Additional analyses were conducted to examine potential differences in experiences of nursing incivility and stress among staff nurses, head nurses, and supervisors. One-way ANOVA tests revealed significant differences in NIS scores across nursing roles [F(2, 286) = 5.67, p  = 0.004]. Post-hoc comparisons using Tukey’s HSD test indicated that staff nurses (M = 48.3, SD = 18.6) reported significantly higher levels of incivility compared to supervisors (M = 39.5, SD = 16.2, p  = 0.003). However, no significant differences were found in PSS scores across nursing roles [F(2, 286) = 1.45, p  = 0.236].

The additional analyses revealed significant differences in Nursing Incivility Scale (NIS) scores across nursing roles [F(2, 286) = 5.67, p  = 0.004], with staff nurses (M = 48.3, SD = 18.6) reporting significantly higher levels of incivility compared to supervisors (M = 39.5, SD = 16.2, p  = 0.003). To account for the potential influence of nursing role on the overall results, we included it as a covariate in subsequent regression analyses.

To further examine the robustness of our findings, we conducted a sensitivity analysis by removing head nurses and supervisors from the sample and re-running the analyses with only staff nurses. The results remained consistent with the original findings, suggesting that the observed relationships between nursing incivility, nurse stress, patient engagement, and health outcomes were not unduly influenced by the inclusion of head nurses and supervisors in the sample.

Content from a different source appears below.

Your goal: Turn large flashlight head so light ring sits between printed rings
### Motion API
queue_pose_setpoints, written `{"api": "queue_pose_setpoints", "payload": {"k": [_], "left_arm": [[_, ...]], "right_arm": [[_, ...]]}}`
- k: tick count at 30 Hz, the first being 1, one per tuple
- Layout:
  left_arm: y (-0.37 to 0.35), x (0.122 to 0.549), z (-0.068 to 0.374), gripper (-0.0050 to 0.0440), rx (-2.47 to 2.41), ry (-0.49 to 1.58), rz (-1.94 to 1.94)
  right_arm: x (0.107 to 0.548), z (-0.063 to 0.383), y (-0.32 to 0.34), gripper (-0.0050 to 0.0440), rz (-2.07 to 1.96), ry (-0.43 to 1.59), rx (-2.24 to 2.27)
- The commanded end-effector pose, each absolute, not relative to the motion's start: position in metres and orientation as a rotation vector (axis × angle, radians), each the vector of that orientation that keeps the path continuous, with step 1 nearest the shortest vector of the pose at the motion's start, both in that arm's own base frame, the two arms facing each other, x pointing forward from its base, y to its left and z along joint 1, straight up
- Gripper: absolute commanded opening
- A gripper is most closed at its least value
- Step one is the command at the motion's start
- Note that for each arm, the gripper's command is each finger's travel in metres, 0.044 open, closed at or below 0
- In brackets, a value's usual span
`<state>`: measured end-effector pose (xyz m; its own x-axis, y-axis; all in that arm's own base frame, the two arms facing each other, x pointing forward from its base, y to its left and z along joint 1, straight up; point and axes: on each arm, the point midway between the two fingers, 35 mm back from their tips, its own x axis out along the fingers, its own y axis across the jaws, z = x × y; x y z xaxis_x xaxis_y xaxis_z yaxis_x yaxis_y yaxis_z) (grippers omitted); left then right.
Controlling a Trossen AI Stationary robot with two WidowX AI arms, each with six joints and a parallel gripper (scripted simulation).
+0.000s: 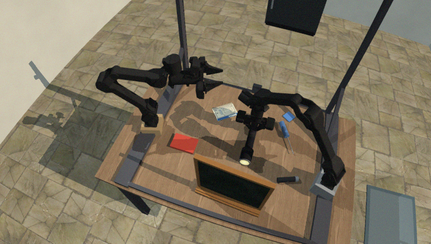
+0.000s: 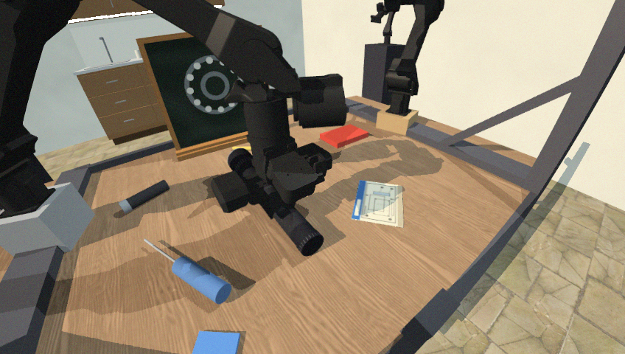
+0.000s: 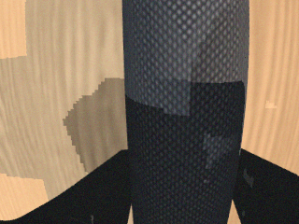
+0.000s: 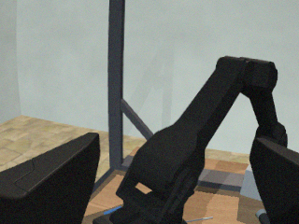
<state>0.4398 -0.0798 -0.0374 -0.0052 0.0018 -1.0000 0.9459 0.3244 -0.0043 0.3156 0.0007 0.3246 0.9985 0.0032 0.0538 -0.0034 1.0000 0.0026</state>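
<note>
The large black flashlight (image 1: pixel 250 136) (image 2: pixel 306 240) points its lit head (image 1: pixel 245 154) at the standing board (image 1: pixel 234 185) (image 2: pixel 165 114). The light dots (image 2: pixel 189 91) lie over the outer printed ring (image 2: pixel 191 73), outside the inner ring (image 2: pixel 203 85); the arm hides their right part. My left gripper (image 1: pixel 254 126) (image 2: pixel 269 197) (image 3: pixel 180 159) is shut on the flashlight's knurled barrel, one finger against each side. The arm hides part of the barrel in the exterior view. My right gripper (image 1: pixel 222 76) is open and empty, high over the table's back left in the top view.
A small flashlight (image 1: pixel 285 179) (image 2: pixel 147 195), a blue screwdriver (image 1: pixel 284 129) (image 2: pixel 201 280) and a blue block (image 1: pixel 288 116) (image 2: pixel 217 341) lie on the left arm's side. A printed card (image 1: pixel 223 111) (image 2: pixel 379 203) and a red block (image 1: pixel 184 143) (image 2: pixel 344 136) lie on the other side.
</note>
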Motion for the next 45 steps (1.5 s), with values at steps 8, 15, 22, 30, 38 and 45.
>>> {"api": "queue_pose_setpoints", "payload": {"k": [8,15,22,30,38,45], "left_arm": [[-0.081,0.444,-0.027,0.0130,0.966,1.330,-0.953],[-0.081,0.444,-0.025,0.0130,0.967,1.327,-0.952],[-0.081,0.445,-0.024,0.0130,0.967,1.325,-0.952],[-0.081,0.445,-0.024,0.0130,0.966,1.325,-0.952],[-0.081,0.445,-0.024,0.0130,0.966,1.325,-0.952],[-0.081,0.445,-0.024,0.0130,0.966,1.325,-0.952]], "right_arm": [[0.314,0.333,0.000,0.0309,-0.001,-0.074,0.003],[0.314,0.333,0.000,0.0440,-0.001,-0.074,0.003],[0.314,0.333,0.000,0.0440,-0.001,-0.074,0.003],[0.323,0.330,-0.003,0.0440,-0.012,-0.039,-0.044],[0.355,0.309,-0.019,0.0440,-0.037,0.116,-0.256],[0.386,0.278,-0.040,0.0440,-0.022,0.302,-0.473]]}}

This cross-sectional study examined the relationships between perceived nursing incivility, nurse stress levels, patient engagement in care, and patient health outcomes. The findings reveal a multifaceted relationship where nursing incivility is directly detrimental to nurses’ well-being and indirectly affects patient outcomes through the mediating effects of nurse stress and patient engagement.

The positive correlation between nursing incivility and nurse stress aligns with previous research indicating that workplace incivility can lead to negative psychological outcomes and job dissatisfaction [ 71 , 72 , 73 , 74 , 75 ]. The findings here extend this understanding by quantifying the correlation and delineating the impact of different levels of incivility.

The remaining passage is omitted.